A nossa Unidade tem todos os meios técnicos e humanos para receber e tratar estes bebés muito frágeis. Ao nível técnico temos incubadoras, ventiladores e outros aparelhos equipados com as mais avançadas e recentes tecnologias para fazer face a estes bebés tão sensíveis e particulares, ao nível humano possuímos uma equipa multidisciplinar treinada e especializada.
Para finalizar gostava de referir que deve fazer parte do tratamento personalizado a presença contínua/diária dos pais. Na nossa Unidade podem permanecer 24 horas por dia. Os pais são um elemento fundamental na e da equipa. A sua presença é sempre encorajada e apoiada; eles têm uma atuação determinante na evolução do bebé e na gravidade da sua doença.

Enf.ª Patrícia Inocentes, como se apoiam e serenam estes pais? 
Considero que nenhuns pais estão verdadeiramente preparados para o nascimento prematuro do seu filho e que necessitam de ser esclarecidos, informados e acima de tudo, integrados progressivamente na prestação dos cuidados ao seu bebé.
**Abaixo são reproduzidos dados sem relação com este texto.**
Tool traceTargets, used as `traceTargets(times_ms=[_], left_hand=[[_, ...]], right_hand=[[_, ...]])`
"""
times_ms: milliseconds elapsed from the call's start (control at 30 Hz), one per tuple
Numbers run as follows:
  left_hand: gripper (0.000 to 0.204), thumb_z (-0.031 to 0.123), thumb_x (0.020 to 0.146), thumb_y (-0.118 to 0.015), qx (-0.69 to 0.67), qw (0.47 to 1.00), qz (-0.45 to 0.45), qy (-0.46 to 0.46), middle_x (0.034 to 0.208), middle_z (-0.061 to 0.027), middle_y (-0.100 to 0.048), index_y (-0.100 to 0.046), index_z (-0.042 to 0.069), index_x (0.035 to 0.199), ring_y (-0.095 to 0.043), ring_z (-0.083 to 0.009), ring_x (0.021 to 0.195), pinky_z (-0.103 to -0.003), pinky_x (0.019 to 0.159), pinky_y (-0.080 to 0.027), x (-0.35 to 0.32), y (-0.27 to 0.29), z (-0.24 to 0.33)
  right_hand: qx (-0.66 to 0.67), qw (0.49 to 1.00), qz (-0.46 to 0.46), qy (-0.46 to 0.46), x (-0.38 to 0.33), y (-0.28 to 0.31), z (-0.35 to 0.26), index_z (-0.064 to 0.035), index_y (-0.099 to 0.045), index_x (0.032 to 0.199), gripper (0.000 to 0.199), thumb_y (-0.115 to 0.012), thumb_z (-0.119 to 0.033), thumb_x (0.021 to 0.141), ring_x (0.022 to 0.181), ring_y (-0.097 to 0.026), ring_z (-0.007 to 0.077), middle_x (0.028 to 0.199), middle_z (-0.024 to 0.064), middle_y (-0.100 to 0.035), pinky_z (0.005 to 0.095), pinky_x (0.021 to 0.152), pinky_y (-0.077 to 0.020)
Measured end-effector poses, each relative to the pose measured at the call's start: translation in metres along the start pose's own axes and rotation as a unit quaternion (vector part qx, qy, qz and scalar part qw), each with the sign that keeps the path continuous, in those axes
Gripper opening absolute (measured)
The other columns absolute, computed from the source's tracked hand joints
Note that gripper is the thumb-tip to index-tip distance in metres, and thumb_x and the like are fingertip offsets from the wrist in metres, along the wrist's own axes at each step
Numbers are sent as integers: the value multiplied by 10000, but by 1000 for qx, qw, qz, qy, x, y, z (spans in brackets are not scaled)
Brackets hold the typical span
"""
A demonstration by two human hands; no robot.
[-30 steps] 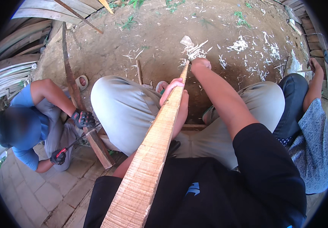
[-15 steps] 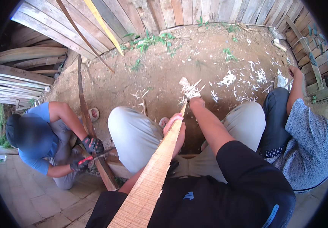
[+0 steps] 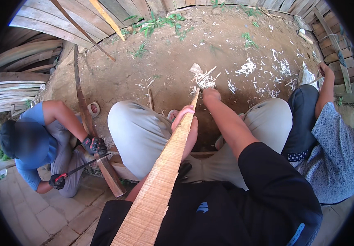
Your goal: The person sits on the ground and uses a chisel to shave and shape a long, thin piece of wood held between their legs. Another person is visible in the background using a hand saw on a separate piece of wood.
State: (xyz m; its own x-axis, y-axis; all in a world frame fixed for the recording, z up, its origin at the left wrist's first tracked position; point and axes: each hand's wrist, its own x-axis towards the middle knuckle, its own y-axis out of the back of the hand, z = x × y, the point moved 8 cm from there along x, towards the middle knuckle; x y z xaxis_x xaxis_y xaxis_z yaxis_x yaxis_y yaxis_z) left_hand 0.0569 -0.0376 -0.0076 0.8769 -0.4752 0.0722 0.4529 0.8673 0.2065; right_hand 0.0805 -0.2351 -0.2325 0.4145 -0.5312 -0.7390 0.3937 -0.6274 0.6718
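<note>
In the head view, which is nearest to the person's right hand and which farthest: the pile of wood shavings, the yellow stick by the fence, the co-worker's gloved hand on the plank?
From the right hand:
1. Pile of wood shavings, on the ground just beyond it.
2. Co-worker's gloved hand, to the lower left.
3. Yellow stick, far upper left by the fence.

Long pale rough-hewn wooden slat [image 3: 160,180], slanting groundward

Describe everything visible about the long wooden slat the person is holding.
The long wooden slat is pale tan, flat and narrow, its face covered in fine crosswise ripples. It runs from the bottom edge of the picture up between the person's knees, tapering toward a far tip near the shavings on the dirt. The left hand grips it from beneath at mid-length; the right hand sits at its upper end. Any tool there is hidden.
</note>
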Motion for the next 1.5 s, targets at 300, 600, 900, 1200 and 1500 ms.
traceTargets(times_ms=[300, 600, 900, 1200, 1500], left_hand=[[272, -86, 816, -618, 30, 999, 19, -9, 1171, -53, -654, -602, 78, 1033, -536, -141, 911, -273, 903, -408, 2, 6, 1], [284, -101, 779, -649, -10, 997, 47, -61, 1111, -83, -701, -631, 64, 1010, -602, -142, 854, -263, 831, -462, -7, 6, 12], [299, -105, 764, -665, 1, 996, 41, -80, 1066, -75, -733, -647, 67, 1008, -572, -70, 701, -219, 726, -451, -10, 6, 35], [363, -79, 719, -706, 22, 994, 5, -105, 1086, -75, -727, -655, 84, 1040, -633, -112, 730, -225, 785, -473, -12, 5, 34], [371, -58, 745, -709, 28, 994, -1, -110, 1107, -83, -721, -644, 78, 1084, -688, -136, 809, -247, 751, -517, -10, 1, 26]], right_hand=[[-27, 999, -2, 20, -13, 15, -4, -94, -673, 1257, 336, -627, -138, 927, 1188, -640, 297, 1369, 99, -609, 479, 830, -606], [-23, 994, 23, 104, -19, 18, 2, -74, -662, 1267, 356, -513, -183, 963, 1232, -613, 295, 1338, 123, -631, 421, 976, -525], [-48, 995, 27, 77, -6, 30, 30, -107, -690, 1237, 333, -548, -180, 944, 1221, -623, 274, 1328, 107, -640, 413, 960, -528], [-57, 996, 31, 55, -23, 27, 36, -103, -706, 1209, 337, -628, -171, 888, 1202, -635, 269, 1299, 109, -659, 390, 957, -532], [-90, 994, 32, 56, -17, 26, 38, -100, -698, 1230, 350, -615, -203, 906, 1127, -675, 277, 1286, 84, -669, 475, 778, -603]])
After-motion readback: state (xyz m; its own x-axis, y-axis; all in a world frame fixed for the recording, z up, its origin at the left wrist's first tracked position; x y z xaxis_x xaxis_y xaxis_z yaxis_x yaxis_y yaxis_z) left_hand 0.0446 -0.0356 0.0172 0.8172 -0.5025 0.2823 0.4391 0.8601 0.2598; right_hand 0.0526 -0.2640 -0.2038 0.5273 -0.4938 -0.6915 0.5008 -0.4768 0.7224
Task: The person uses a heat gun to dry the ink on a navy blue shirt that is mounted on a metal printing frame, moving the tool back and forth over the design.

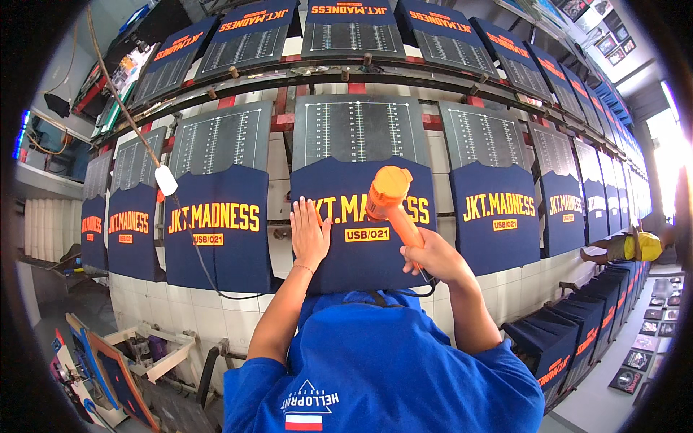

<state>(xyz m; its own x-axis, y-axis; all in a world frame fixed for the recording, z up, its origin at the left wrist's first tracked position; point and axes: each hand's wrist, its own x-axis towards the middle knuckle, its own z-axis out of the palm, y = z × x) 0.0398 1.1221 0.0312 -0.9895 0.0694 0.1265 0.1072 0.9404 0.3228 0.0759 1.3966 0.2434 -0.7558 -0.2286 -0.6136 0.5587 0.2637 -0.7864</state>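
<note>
A navy shirt panel [361, 270] with orange and yellow printed lettering is stretched over a dark, ruled printing board [357, 130] in front of me. Flat on the left part of its print lies my left hand [310, 234], fingers extended, holding nothing. My right hand [437, 256] grips the handle of an orange hair dryer [390, 191]. The dryer's round head is over the right half of the lettering and hides some of it. From the handle's base a black cord runs down near my body. Whether the dryer blows cannot be seen.
Similar boards with navy panels, such as one at left [216, 245] and one at right [494, 224], line this row and the far row. A white connector [166, 180] hangs on a cord at left. Wooden frames [155, 353] stand lower left. A person in yellow [647, 247] is at far right.
</note>
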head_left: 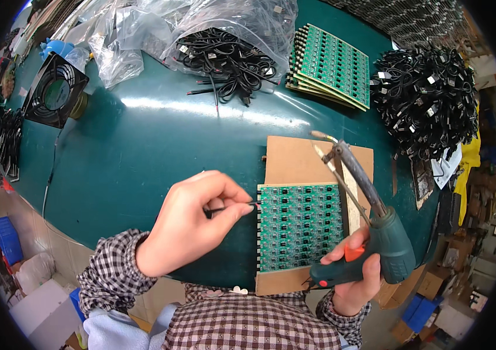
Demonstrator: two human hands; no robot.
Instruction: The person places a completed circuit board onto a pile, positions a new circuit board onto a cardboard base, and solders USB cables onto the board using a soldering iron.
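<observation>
Two hands work at a green circuit panel lying on cardboard on the tabletop. Left hand pinches a thin black wire at the panel's left edge. Right hand grips a green soldering gun over the panel's right side.

A circuit board panel lies on a cardboard sheet at the near edge of the table. At its nine o'clock, the left hand pinches a wire against the panel's edge. At three o'clock, the right hand grips a soldering gun. A stack of panels sits at twelve, a cable pile at two, bagged cables at eleven, a fan at ten.
</observation>
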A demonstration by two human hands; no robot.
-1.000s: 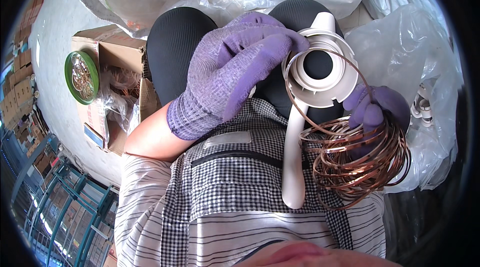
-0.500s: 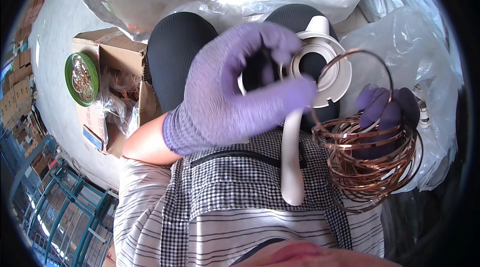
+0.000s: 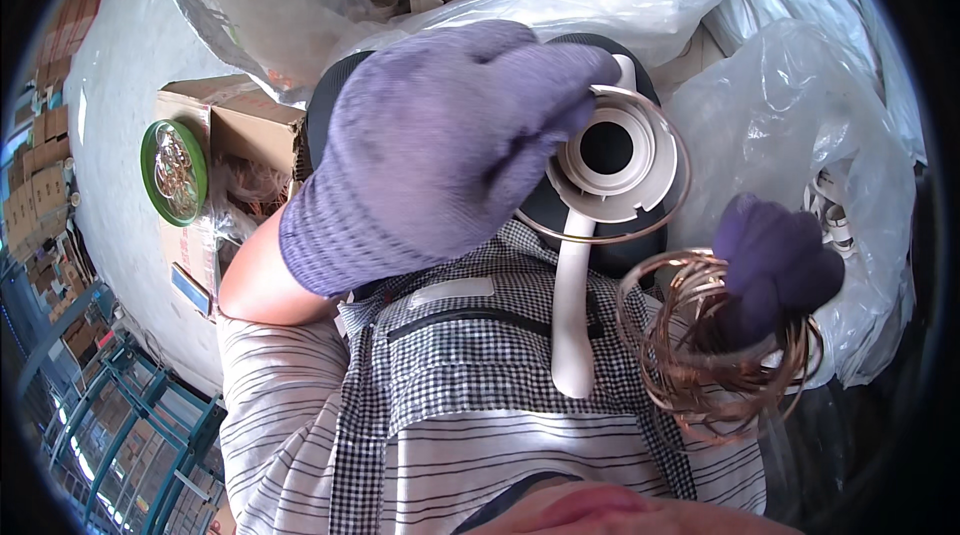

A parceria de cuidados é um modelo de trabalho fundamental para ajudar estes pais a interagirem e aceitarem o seu bebé real, normalmente mais pequeno e frágil do que o bebé que inicialmente idealizaram. Ao sentirem que conseguem e podem tocar, dar colo, fazer canguru, amamentar e cuidar do seu filho, os pais vão ficando mais calmos, autónomos e confiantes. Neste difícil período de internamento, tentamos sempre que os pais se sintam confortáveis e necessários para a recuperação do seu filho.

Quais são os aspetos fundamentais que são necessários ensinar?
Mais do que ensinar, é fundamental capacitar. Ajudar os pais a perder o medo de tocar no seu bebé e isto consegue-se com o aproximar das mãos do pai/mãe; primeiro para conter, depois para acarinhar e posteriormente para pegar, mudar a fralda, dar banho e prestar cuidados de forma autónoma. Neste processo existem alguns ensinos que sobressaem como o método canguru, a muda da fralda, a importância da presença dos pais na incubadora junto do bebé e a amamentação, que inclui as estratégias que ajudam a manter a produção de leite materno até o bebé estar preparado para mamar. Os pais ficam connosco todo o dia e os momentos de aprendizagem entre pais e bebé são mútuos, quebrando-se desta forma a ansiedade e a insegurança associadas à prematuridade, progredindo-se para uma relação forte de vinculação.